FDA’s New Drug Application Review
Review Meeting
6 FDA meets with a drug sponsor prior to submission of a New Drug Application.
Sponsor Submits NDA Application
7 The drug sponsor formally asks FDA to approve a drug for marketing in the U.S. by submitting an NDA,
which includes all animal and human data, analyses of the data, how the drug behaves in the body, and
how it is manufactured.
FDA Reviews Application
8 The FDA has 60 days to decide whether to file the application for review. If the FDA files the NDA, a
review team is assigned to evaluate the sponsor’s research.
FDA Reviews Drug Labeling
9 FDA reviews the drug’s professional labeling and assures appropriate information is communicated to
health care professionals and consumers.
Facility Inspection
10 FDA inspects the facilities where the drug will be manufactured.
Drug Approval
11 FDA reviewers will approve the application or issue a complete response letter, which will describe the
specific deficiencies that the agency has identified in an application.
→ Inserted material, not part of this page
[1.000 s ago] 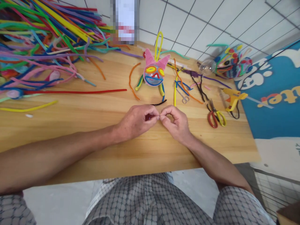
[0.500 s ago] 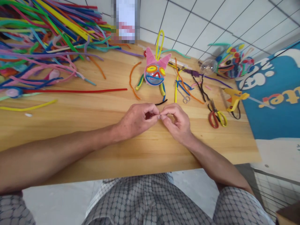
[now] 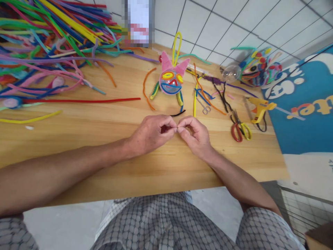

Continued Safety Measures:
FDA’s Risk Assessment Systems
Phase 4
Because it’s not possible to predict all of a drug’s effects during clinical trials, post-approval and post-marketing
safety monitoring is critical. The FDA’s safety system is meant to detect unexpected adverse events, and take
definitive action when needed, after the drug has been approved and marketed. The sponsor (typically the
manufacturer) is required to submit periodic safety updates to FDA.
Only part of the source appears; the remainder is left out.